* **About this task**
Write out again, exactly, the lines below starting at the one with "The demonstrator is" and ending at the one with "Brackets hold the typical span".

Data Start Marker

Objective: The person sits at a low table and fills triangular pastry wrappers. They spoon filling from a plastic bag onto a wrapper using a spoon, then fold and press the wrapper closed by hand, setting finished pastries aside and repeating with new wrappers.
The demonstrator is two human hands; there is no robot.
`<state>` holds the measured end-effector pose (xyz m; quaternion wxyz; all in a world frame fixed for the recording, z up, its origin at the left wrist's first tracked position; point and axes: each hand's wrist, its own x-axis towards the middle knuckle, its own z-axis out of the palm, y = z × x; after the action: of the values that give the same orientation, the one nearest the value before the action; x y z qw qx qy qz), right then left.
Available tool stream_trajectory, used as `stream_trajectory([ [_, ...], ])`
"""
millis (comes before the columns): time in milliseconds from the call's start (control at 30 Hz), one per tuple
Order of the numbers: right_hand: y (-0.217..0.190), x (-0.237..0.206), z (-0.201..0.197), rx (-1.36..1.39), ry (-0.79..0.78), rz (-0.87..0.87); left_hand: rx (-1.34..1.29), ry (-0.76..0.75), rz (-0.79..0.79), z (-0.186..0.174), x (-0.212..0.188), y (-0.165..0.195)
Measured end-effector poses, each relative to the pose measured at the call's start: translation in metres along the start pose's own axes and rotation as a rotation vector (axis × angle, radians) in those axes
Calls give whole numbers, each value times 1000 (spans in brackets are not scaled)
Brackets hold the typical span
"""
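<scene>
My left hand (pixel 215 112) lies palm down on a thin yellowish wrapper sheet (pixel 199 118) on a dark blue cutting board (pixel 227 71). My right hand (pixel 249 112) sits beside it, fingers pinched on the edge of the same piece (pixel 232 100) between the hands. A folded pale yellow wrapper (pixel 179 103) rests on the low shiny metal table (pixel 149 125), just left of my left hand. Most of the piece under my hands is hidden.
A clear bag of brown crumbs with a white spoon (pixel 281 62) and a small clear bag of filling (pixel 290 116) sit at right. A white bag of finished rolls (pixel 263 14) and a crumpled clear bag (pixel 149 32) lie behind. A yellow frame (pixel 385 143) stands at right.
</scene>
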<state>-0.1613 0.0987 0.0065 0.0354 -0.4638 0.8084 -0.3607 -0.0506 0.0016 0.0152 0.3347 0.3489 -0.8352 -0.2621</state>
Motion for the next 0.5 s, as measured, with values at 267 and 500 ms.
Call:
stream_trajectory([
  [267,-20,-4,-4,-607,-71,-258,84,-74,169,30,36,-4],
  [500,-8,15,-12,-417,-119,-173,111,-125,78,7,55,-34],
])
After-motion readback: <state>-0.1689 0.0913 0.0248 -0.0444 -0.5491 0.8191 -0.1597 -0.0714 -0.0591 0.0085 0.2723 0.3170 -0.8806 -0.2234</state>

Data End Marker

* **Result of the task**
The demonstrator is two human hands; there is no robot.
`<state>` holds the measured end-effector pose (xyz m; quaternion wxyz; all in a world frame fixed for the recording, z up, its origin at the left wrist's first tracked position; point and axes: each hand's wrist, its own x-axis towards the middle knuckle, its own z-axis out of the palm, y = z × x; after the action: of the values that give the same orientation, the one nearest the value before the action; x y z qw qx qy qz), right then left.
Available tool stream_trajectory, used as `stream_trajectory([ [_, ...], ])`
"""
millis (comes before the columns): time in milliseconds from the call's start (control at 30 Hz), one per tuple
Order of the numbers: right_hand: y (-0.217..0.190), x (-0.237..0.206), z (-0.201..0.197), rx (-1.36..1.39), ry (-0.79..0.78), rz (-0.87..0.87); left_hand: rx (-1.34..1.29), ry (-0.76..0.75), rz (-0.79..0.79), z (-0.186..0.174), x (-0.212..0.188), y (-0.165..0.195)
Measured end-effector poses, each relative to the pose measured at the call's start: translation in metres along the start pose's own axes and rotation as a rotation vector (axis × angle, radians) in those axes
Calls give whole numbers, each value times 1000 (spans in brackets are not scaled)
Brackets hold the typical span

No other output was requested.